The voice grew closer, still shouting, and Alice could make out the distinctive rhythm of boots marching in time.

“It's a Sourian patrol,” she breathed.

“Left, left, left, right, left . . .”

Then the boots were on the bridge, clip-clopping on the wooden boards, and she heard someone mutter in an undertone, “What's that disgusting smell?”

She held her breath until she heard a voice reply, “It must be the river. Eeeuw! I've heard a lot of bad things about Gerander, but I never expected the rivers to stink.”

“No surprise really,” said the mouse who had first commented.

“I suppose,” said the second.

And then they were gone.

When the clatter of heels had faded, Alice and Alex walked into the river and hastily washed the manure off their fur. Then they crossed the bridge and set off down the road, which followed the course of the stream, walking briskly, but not so briskly that they were in danger of catching up with the patrol.

Finally, Alice was able to share some of the thoughts
and fears that had been occupying her mind since they had overheard Sophia and the others in General Ashwover's office.

“Alex,” she said, “did you hear what Sophia was saying about the ginger brat with the scarf ? That must be Alistair!”

“I don't know,” said Alex. “Maybe they were talking about another ginger mouse with a scarf. Why would Alistair be an heir of Cornolius and not us?” He had clearly been doing some thinking too. “And I should think I'd know if I was an heir of Cornolius.”

“Maybe we are,” Alice said slowly. “Remember how Lester talked to Sophia about settling old scores?
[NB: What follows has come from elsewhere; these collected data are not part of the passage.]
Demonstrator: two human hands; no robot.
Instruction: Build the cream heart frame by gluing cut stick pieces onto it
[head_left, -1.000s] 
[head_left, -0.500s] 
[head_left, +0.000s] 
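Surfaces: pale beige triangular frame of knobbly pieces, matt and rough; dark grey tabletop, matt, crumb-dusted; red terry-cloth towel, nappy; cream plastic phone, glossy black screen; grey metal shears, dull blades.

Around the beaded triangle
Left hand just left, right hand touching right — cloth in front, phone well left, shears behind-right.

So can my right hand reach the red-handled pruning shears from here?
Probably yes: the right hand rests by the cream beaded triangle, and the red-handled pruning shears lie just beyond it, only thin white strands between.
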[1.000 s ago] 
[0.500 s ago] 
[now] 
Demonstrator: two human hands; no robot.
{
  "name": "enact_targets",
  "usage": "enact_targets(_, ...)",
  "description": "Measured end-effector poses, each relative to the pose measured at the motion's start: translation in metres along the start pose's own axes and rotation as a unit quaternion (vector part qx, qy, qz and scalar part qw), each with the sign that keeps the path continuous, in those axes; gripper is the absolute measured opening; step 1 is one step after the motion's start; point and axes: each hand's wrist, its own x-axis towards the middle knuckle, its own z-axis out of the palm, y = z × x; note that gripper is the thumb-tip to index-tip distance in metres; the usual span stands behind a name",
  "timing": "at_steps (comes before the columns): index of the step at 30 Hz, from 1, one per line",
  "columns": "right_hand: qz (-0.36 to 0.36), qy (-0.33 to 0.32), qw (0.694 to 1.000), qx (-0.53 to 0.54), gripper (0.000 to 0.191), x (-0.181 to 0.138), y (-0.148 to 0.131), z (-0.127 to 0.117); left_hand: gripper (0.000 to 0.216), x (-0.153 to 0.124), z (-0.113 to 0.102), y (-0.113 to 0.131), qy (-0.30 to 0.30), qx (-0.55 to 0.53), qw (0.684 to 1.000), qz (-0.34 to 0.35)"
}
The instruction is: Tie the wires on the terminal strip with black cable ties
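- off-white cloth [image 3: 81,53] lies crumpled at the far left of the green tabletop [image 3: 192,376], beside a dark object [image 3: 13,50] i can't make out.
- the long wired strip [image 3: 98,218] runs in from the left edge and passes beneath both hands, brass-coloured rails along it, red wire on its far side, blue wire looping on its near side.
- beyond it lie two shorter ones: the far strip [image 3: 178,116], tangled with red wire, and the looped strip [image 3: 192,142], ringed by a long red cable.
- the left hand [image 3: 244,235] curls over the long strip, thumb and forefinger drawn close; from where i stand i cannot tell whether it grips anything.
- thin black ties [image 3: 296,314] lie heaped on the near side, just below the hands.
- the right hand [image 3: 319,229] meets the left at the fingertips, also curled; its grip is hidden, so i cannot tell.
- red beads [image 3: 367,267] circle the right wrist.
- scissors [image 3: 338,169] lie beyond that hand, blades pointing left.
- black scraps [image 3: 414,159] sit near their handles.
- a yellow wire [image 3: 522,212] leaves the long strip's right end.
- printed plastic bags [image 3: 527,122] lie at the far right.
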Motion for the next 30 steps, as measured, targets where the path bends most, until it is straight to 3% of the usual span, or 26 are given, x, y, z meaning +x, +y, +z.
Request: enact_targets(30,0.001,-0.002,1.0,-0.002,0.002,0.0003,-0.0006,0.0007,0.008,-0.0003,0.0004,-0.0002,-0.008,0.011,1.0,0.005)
And then, when she saw us under the desk, she didn't seem all that surprised. It's as if we were already on her mind. And Lester—remember all those questions he asked about our father and about Tornley? It's like he suspected we weren't who we said we were and he was trying to trap us. But why should he suspect us?”

“Which leads us to the most important question,” Alex said. “Who's the traitor? Who's Songbird?”